As a parasitic infectious disease, malaria has affected humans for centuries. Although the cause of the disease might be insignificant, the consequent problem is big. About half of the world’s population is at risk of developing malaria, and most of these infections occur in sub-Saharan Africa. With the development of drug resistance and considering the economic impact, antimalarial drugs have gradually changed from nACTs to ACTs.
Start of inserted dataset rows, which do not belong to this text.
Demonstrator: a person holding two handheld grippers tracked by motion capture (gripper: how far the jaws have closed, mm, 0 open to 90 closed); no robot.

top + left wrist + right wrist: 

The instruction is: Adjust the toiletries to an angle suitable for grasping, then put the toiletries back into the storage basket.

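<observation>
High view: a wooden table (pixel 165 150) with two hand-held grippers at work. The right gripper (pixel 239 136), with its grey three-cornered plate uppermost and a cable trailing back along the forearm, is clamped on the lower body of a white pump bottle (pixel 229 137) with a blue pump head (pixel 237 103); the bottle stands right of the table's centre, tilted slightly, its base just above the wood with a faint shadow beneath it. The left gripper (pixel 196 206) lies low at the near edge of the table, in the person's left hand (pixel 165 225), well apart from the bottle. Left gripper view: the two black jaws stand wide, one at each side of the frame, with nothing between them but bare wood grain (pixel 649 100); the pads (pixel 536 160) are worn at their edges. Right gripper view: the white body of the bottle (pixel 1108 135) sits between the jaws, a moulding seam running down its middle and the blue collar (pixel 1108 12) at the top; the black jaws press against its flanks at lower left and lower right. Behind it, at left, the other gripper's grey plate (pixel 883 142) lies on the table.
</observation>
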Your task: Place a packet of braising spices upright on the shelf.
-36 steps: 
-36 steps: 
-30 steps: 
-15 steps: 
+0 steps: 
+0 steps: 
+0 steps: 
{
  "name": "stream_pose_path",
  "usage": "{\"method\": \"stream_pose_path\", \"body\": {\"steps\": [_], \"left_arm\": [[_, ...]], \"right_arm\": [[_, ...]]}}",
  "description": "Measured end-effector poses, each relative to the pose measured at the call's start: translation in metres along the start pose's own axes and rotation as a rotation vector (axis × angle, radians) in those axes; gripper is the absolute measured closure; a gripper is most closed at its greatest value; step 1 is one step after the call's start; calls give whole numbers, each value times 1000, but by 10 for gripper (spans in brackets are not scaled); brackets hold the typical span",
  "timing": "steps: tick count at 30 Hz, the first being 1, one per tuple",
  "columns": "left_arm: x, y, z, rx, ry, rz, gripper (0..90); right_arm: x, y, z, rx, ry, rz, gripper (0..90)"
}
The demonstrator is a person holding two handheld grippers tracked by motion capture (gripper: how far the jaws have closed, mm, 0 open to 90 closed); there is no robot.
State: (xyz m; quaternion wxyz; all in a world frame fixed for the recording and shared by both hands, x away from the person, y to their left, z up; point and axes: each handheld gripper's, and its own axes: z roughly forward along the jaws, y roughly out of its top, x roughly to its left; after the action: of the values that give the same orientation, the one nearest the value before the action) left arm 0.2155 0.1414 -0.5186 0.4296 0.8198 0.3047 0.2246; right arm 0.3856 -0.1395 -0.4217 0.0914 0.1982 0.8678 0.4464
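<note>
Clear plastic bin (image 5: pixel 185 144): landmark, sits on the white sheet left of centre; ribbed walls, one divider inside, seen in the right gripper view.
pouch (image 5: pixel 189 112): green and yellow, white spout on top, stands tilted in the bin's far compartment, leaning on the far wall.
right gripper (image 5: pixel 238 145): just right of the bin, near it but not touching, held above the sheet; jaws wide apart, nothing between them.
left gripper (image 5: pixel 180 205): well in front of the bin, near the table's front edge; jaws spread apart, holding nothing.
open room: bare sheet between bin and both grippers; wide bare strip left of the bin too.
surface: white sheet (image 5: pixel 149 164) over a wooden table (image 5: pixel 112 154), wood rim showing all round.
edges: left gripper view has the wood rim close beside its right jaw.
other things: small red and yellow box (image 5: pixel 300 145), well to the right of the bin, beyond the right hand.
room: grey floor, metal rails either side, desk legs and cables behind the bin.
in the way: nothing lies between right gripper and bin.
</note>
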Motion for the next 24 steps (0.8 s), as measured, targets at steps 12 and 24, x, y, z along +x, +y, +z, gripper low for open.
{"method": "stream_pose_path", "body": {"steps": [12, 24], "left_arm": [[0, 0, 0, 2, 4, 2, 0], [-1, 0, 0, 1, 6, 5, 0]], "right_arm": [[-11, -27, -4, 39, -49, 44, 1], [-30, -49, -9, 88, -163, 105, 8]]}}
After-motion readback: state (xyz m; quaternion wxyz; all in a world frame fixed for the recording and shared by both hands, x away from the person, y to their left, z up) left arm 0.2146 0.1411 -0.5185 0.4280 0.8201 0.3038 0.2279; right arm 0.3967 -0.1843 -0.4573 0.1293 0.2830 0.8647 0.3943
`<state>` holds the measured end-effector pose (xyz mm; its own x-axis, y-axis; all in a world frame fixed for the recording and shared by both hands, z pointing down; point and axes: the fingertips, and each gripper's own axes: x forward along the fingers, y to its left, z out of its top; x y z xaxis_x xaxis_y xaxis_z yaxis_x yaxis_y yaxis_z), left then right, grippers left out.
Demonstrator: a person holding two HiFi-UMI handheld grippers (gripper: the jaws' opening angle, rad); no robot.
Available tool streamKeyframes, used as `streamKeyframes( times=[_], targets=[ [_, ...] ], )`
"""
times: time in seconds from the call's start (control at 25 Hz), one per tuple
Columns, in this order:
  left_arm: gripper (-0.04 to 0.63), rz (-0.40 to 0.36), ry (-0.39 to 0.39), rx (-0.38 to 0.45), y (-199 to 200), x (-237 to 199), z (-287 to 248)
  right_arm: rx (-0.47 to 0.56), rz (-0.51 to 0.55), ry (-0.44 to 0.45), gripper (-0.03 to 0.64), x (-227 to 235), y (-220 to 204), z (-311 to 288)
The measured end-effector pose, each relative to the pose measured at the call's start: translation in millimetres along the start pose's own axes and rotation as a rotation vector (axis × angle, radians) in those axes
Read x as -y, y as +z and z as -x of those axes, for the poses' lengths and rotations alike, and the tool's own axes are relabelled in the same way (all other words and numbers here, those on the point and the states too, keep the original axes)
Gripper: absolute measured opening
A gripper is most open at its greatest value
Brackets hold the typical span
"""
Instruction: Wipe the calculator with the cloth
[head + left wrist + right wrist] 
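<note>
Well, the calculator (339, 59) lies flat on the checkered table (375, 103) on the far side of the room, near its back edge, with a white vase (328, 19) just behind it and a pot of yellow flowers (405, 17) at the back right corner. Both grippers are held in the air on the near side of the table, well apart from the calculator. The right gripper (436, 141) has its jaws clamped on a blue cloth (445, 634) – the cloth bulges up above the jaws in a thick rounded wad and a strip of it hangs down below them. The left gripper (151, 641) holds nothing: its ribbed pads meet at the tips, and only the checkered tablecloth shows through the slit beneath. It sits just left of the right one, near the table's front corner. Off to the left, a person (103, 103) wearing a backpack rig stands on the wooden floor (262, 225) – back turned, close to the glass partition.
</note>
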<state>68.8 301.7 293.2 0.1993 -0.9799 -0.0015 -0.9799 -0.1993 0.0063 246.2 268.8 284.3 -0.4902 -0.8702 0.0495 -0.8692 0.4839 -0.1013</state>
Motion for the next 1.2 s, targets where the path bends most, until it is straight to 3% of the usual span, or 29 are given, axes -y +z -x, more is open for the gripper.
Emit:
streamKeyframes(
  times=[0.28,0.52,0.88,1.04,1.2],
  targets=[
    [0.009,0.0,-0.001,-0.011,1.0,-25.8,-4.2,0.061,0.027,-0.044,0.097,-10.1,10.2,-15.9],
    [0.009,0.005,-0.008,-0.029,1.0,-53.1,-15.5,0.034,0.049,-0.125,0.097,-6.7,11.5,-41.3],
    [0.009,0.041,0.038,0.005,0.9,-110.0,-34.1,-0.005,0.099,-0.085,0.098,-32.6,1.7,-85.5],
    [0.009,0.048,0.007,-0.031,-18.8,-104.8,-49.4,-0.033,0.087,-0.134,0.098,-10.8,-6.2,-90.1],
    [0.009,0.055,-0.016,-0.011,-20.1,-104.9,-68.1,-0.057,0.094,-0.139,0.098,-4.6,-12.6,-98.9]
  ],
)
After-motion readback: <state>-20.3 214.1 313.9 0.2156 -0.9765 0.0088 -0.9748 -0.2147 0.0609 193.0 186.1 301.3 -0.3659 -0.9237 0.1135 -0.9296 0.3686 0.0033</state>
We systematically analyzed the effects of ACTs and nACTs on host gametophytes during the treatment of falciparum malaria, the failure rate of clinical treatment, and the rate of secondary malaria attacks, which are considered essential for judging the efficacy of drugs. The analysis results showed that compared with the previous non-artemisinin first-line antimalarial drugs, although ACTs did not show a better trend in preventing secondary attacks and clinical cure rates. But ACTs could significantly reduce the body’s gametocytosis. It is a work which deepened the understanding mechanism of mediating malaria parasite human-mosquito-human transmission, and offered great potential for new targeted interventions to block parasite transmission from humans to mosquitoes to aid the elimination of malaria. And it was essential for controlling the further spread of malaria and reducing the overall incidence of an area.

Study Limitations

Influencing factors on the transmission of malaria are not only related to the carrying density and time of gametophytes in the body but also to the sex ratio of gametophytes in the peripheral blood and the infectivity of protozoa to mosquitoes (Tchuinkam et al., 1993). Therefore, in the follow-up evaluation of the effectiveness of antimalarial compound drugs, apart from the basic FCT, PCT, gamete carrying rate, and recurrence rate were also recorded. The impact on the sex ratio of gametophytes is also worth investigating, which might be of great significance for controlling the spread of malaria. More clinical trials of antimalarial drugs with good efficacy, low price, good compliance and good tolerance are needed. Future research should also measure the infectivity of carriers of submicroscopic density gametophytes to further clarify the contribution of these individuals in transmission post-treatment.